Extended Statistics and Oracle 12c

Extended statistics can be very helpful to the optimizer by establishing a dependency between two or more columns in a table. Such dependencies can improve cardinality estimates the optimizer uses to determine the best plan of attack for a query. Extended statistics have been available since 11.2.0.x, and now Oracle 12.1.0.2 improves on that by generating extended statistics automatically. Using a feature called Automatic Column Group detection, Oracle can recognize column dependencies and create extended statistics on those recognized groups. Let’s look at how this can be done and what benefit it can provide.

Oracle provides a procedure in the DBMS_STATS package that tells the database to monitor column usage, including recognizing any column groups in use. The procedure is simple to run, requiring a SQL set name, an owner and a time limit, any or all of which can be NULL. If the sql set and owner are NULL then Oracle monitors all column usage. In this example a 5-minute time limit is set:


exec dbms_stats.seed_col_usage(null,null,300)

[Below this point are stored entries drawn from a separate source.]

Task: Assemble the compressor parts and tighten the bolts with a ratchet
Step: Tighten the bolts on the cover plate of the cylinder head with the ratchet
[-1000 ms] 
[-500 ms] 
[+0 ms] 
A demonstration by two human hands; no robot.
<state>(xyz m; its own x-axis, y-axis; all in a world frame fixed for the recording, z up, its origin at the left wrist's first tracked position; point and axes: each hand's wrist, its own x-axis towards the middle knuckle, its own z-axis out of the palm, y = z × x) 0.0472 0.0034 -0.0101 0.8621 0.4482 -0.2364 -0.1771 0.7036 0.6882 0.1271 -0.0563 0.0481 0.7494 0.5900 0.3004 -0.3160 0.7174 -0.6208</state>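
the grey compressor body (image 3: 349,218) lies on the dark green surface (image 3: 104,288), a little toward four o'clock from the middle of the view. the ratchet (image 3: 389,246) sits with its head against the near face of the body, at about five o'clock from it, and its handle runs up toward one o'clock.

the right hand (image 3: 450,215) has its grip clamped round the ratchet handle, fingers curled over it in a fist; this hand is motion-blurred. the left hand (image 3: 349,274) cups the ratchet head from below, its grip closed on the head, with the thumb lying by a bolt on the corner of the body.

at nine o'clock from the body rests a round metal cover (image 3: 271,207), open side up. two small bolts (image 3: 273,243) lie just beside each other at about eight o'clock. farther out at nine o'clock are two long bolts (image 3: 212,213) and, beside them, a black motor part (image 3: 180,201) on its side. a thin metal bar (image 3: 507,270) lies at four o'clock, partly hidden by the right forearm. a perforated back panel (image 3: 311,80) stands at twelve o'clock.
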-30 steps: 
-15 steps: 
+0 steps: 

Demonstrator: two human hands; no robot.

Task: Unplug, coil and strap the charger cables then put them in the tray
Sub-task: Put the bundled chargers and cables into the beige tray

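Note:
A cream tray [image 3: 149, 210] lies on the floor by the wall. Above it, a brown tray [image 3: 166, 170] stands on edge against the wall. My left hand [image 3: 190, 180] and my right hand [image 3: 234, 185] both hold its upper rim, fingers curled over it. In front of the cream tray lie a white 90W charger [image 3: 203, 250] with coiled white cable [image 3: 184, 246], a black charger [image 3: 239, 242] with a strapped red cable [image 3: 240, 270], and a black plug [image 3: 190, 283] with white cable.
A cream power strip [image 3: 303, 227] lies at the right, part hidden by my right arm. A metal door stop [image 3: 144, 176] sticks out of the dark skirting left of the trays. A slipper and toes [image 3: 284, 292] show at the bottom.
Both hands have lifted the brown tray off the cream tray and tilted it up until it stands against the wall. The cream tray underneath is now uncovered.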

Let’s create a table with dependent columns; city/state/country set of columns so that state is dependent on country and city is dependent on state:


SQL> 
SQL> --
SQL> -- Create tables and sequence
SQL> --
SQL> create sequence cust_seq start with 1 increment by 1 nocycle nomaxvalue nocache;

Sequence created.

SQL> 
SQL> create table cust (
  2  	cust_id number not null,
  3  	cust_nm varchar2(80),
  4  	cust_city	varchar2(50),
  5  	cust_state	varchar2(2),
  6  	cust_country	varchar2(2));

Table created.

SQL> 
SQL> create table country(
  2  	country_nm	varchar2(80),
  3  	country_cd2	varchar2(2),
  4  	country_cd3	varchar2(3));

Table created.

SQL> 

Load data into the tables; for the COUNTRY table SQL*Loader is used, and for the CUST table a series of 29000+ inserts are executed (the output of the inserts is not shown for space reasons). Additionally primary and foreign key constraints were created to ensure referential integrity:


SQL> 
SQL> --
SQL> -- Load country data
SQL> --
SQL> $sqlldr bing/#######@*********** country.ctl

SQL> 
SQL> --
SQL> -- Create primary key and foreign key constraints
SQL> --
SQL> -- Ensures no invalid country codes are entered
SQL> --
SQL> alter table country add constraint country_pk primary key(country_cd2);

Table altered.

SQL> 
SQL> alter table cust add constraint cust_country_fk foreign key(cust_country) references country(country_cd2);

Table altered.

SQL> 
SQL> --
SQL> -- Load the customer data
SQL> --
SQL> @ins_cust_data

...

SQL> 

An index was created on the CUST table to speed access to the data:


SQL> 
SQL> --
SQL> -- Index CUST table for easier access
SQL> --
SQL> create index cust_idx on cust(cust_state, cust_country);

Index created.

SQL>

Statistics are gathered on the CUST table:


SQL> 
SQL> --
SQL> -- Gather initial statistics
SQL> --
SQL> exec dbms_stats.gather_table_stats(user, 'CUST')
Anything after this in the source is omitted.